Il n'y a jamais eu autant d'argent disponible pour les entreprises de biotechnologies au Québec. Mais ce sont les sociétés bien établies qui se sauvent avec la grosse part du gâteau, ne laissant que des miettes aux petites boîtes en démarrage. La bonne nouvelle : ça commence à changer.

Il n'y a jamais eu autant d'argent disponible pour les entreprises de biotechnologies au Québec. Mais ce sont les sociétés bien établies qui se sauvent avec la grosse part du gâteau, ne laissant que des miettes aux petites boîtes en démarrage. La bonne nouvelle : ça commence à changer.

L'industrie biotechnologique québécoise a de quoi célébrer. L'an dernier, 35 entreprises du secteur se sont partagées 263 millions de dollars en capital-risque, un montant de 42% plus élevé que celui de l'année précédente.

En comptant aussi l'argent recueilli par l'émission d'actions en Bourse - Labopharm et ConjuChem ont récolté plus de 100 millions de dollars chacune - c'est 688 millions qui ont coulé dans les coffres des biotechs en 2006. Un record absolu.

Une belle collecte, avoue Claude Bismuth, associé principal, sciences de la vie, chez Ernst & Young. À une nuance près: ce n'est pas tout le monde qui en profite. "L'industrie est concentrée dans les mains de quelques joueurs", note-t-il.

M. Bismuth observe une "sécheresse" au niveau des fonds disponibles pour les entreprises en démarrage. Un constat partagé par le Centre québécois d'innovation en biotechnologies, un incubateur destiné à faire éclore de nouvelles entreprises.

Michel Leblanc, directeur des affaires corporatives chez Génome Québec, en convient: "Le pipeline est probablement trop resserré à cet endroit". Sauf qu'il invite à voir aussi les choses dans une perspective historique. Car si des sociétés bien établies attirent l'argent vers elle, cela veut au moins dire... qu'il y a des sociétés bien établies au Québec.

Fais-moi pousser une biotech

On peut comparer l'industrie québécoise des biotechnologies à une pépinière. Les universités font germer des idées, dont quelques-unes parviendront à pousser jusqu'à devenir des entreprises. La question à mille dollars: dans un contexte ou l'eau est limitée, lesquelles devrait-on arroser?
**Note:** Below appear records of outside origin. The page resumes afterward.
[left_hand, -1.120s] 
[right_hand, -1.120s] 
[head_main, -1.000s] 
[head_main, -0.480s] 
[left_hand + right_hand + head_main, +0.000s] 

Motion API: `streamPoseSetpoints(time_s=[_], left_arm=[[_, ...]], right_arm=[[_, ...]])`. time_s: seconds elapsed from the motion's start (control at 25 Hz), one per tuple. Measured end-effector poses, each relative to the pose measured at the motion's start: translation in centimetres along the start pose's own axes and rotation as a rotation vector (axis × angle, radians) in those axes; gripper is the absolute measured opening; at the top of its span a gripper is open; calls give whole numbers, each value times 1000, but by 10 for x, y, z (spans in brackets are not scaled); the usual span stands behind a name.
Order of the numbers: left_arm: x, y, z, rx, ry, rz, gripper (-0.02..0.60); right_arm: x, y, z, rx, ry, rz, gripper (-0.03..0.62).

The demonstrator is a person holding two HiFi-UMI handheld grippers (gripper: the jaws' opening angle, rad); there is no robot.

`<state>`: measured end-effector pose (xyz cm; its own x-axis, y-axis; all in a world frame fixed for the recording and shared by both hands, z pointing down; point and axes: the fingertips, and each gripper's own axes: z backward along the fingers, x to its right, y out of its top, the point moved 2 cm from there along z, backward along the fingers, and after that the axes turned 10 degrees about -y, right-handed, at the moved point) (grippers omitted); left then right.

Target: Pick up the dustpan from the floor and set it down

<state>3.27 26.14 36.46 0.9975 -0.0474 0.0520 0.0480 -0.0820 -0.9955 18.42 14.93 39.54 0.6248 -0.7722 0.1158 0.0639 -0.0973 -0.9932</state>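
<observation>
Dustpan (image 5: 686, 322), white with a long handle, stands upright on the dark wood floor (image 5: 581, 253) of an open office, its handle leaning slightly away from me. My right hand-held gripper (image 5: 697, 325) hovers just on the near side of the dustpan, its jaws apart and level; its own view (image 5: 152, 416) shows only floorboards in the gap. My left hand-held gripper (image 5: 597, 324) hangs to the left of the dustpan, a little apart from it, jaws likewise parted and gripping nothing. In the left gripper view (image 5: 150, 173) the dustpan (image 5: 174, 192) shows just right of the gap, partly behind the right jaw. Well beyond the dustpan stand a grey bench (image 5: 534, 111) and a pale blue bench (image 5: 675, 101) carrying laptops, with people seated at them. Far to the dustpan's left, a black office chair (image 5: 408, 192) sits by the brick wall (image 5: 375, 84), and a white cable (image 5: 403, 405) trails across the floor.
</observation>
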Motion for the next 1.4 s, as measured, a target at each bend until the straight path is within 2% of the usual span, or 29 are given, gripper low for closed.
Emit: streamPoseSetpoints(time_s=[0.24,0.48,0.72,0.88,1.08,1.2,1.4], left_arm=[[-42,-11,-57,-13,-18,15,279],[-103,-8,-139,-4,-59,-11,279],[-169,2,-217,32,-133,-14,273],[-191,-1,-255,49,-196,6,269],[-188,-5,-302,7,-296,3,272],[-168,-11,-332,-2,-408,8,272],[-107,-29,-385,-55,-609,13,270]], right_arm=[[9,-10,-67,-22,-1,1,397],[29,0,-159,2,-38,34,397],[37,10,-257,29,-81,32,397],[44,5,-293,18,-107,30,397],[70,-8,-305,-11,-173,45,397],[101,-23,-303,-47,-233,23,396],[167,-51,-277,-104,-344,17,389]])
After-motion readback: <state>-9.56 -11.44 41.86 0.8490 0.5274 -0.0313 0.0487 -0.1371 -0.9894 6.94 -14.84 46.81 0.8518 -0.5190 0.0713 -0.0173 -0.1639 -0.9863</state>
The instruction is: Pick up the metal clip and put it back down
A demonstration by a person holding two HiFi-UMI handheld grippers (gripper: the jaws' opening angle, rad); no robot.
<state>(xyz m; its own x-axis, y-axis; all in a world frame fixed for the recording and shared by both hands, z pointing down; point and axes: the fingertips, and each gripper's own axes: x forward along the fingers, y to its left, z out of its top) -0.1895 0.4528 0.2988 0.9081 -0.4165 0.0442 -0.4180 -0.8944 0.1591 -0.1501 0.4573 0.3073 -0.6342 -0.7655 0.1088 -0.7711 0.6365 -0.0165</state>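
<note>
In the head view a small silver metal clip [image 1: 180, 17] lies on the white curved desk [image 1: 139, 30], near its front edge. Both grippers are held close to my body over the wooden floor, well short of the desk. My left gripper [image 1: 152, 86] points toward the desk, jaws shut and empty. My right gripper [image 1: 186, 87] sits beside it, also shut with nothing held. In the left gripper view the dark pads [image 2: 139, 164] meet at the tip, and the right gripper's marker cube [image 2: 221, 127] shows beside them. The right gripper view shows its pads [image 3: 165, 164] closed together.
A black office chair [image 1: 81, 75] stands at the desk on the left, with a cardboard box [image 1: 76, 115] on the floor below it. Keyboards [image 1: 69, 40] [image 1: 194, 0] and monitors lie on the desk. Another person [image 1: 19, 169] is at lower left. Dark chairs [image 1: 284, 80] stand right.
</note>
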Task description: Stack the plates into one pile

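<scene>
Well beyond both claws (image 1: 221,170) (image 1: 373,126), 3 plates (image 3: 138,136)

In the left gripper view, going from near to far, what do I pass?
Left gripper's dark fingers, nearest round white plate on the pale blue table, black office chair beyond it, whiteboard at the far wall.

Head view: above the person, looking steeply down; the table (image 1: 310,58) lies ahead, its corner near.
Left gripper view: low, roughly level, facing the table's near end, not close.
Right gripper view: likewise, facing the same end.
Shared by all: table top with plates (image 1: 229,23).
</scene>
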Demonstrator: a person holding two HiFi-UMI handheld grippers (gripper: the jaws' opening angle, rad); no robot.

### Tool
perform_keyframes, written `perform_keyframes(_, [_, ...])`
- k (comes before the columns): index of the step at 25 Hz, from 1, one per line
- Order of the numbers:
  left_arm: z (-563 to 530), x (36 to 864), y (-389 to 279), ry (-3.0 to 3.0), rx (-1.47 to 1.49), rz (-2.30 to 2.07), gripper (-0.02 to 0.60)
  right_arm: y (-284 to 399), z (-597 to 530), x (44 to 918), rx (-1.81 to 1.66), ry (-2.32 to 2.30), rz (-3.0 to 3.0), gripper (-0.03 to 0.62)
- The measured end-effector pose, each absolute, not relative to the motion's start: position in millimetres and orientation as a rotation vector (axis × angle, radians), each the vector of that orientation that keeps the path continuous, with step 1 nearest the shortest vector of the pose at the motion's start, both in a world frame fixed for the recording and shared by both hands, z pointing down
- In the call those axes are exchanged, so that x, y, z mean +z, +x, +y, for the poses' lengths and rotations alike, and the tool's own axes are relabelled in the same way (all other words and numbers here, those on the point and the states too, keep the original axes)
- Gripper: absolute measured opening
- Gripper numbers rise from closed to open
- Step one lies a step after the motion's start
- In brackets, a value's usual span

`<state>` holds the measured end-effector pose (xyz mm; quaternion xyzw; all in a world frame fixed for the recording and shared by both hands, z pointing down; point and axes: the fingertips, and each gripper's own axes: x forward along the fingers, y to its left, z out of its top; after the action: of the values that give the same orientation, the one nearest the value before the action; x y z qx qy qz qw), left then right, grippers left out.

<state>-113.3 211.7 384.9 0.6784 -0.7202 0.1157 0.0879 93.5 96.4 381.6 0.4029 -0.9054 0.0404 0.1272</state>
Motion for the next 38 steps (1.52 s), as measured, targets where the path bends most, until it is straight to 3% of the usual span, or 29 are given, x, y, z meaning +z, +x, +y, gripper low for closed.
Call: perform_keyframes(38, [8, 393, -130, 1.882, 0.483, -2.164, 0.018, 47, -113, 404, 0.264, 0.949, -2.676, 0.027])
Au début des années 1990, la pépinière québécoise s'apparentait à un paquet de jeunes pousses dominées par un arbre plus mature: BioChem Pharma. Le capital-risque québécois, à l'époque majoritairement public, a choisi d'arroser large.

"On a presque joué un modèle où on disait: si on sort 100 entreprises, on va avoir 10 BioChem Pharma, se rappelle Michel Leblanc, de Génome Québec. On a, volontairement et collectivement, mis en place des mécanismes pour inciter les chercheurs à créer leur société dès qu'il y avait quelque chose qui s'apparentait à de la propriété intellectuelle."

La conséquence, tout le monde l'admet aujourd'hui, c'est que les entreprises québécoises se sont créées trop tôt, et que les fonds ont été un peu éparpillés - on donnait à trop de gens, et trop peu à chacun.

"On expérimentait, note M. Leblanc. Le capital-risque québécois, qui était public ou semi-public, était peu expérimenté. Il n'avait pas, en face de lui, de sociétés avancées en phase II ou en phase III. Alors il se concentrait sur ce qui se présentait à lui."

Aujourd'hui, la situation est bien différente. La pépinière est constituée d'arbres de toutes les tailles. Le capital-risque est passé graduellement de public à privé. Et le privé veut du rendement. Conséquence: les arbres qui semblent les plus forts font de l'ombre aux jeunes pousses.

S'il reconnaît le problème, Michel Leblanc croit que la situation est un peu normale. "On a créé un paquet de société à la fin des années 1990. La priorité, c'était de s'assurer que celles qui n'avaient pas disparu survivent. On ne pouvait pas massacrer les investissements passés."

Il note que de nouveaux fonds qui s'intéressent aux stades précoces, dont CTI Capital et Go Capital, viennent d'apparaître au Québec.

"On peut se flageller continuellement, dit M. Leblanc. Ou on peut décider qu'on a réglé un problème et qu'on passe au suivant. Personnellement, je suis optimiste. J'ai l'impression qu'on regarde les problèmes arriver et que, collectivement, on met en place des mécanismes pour les régler."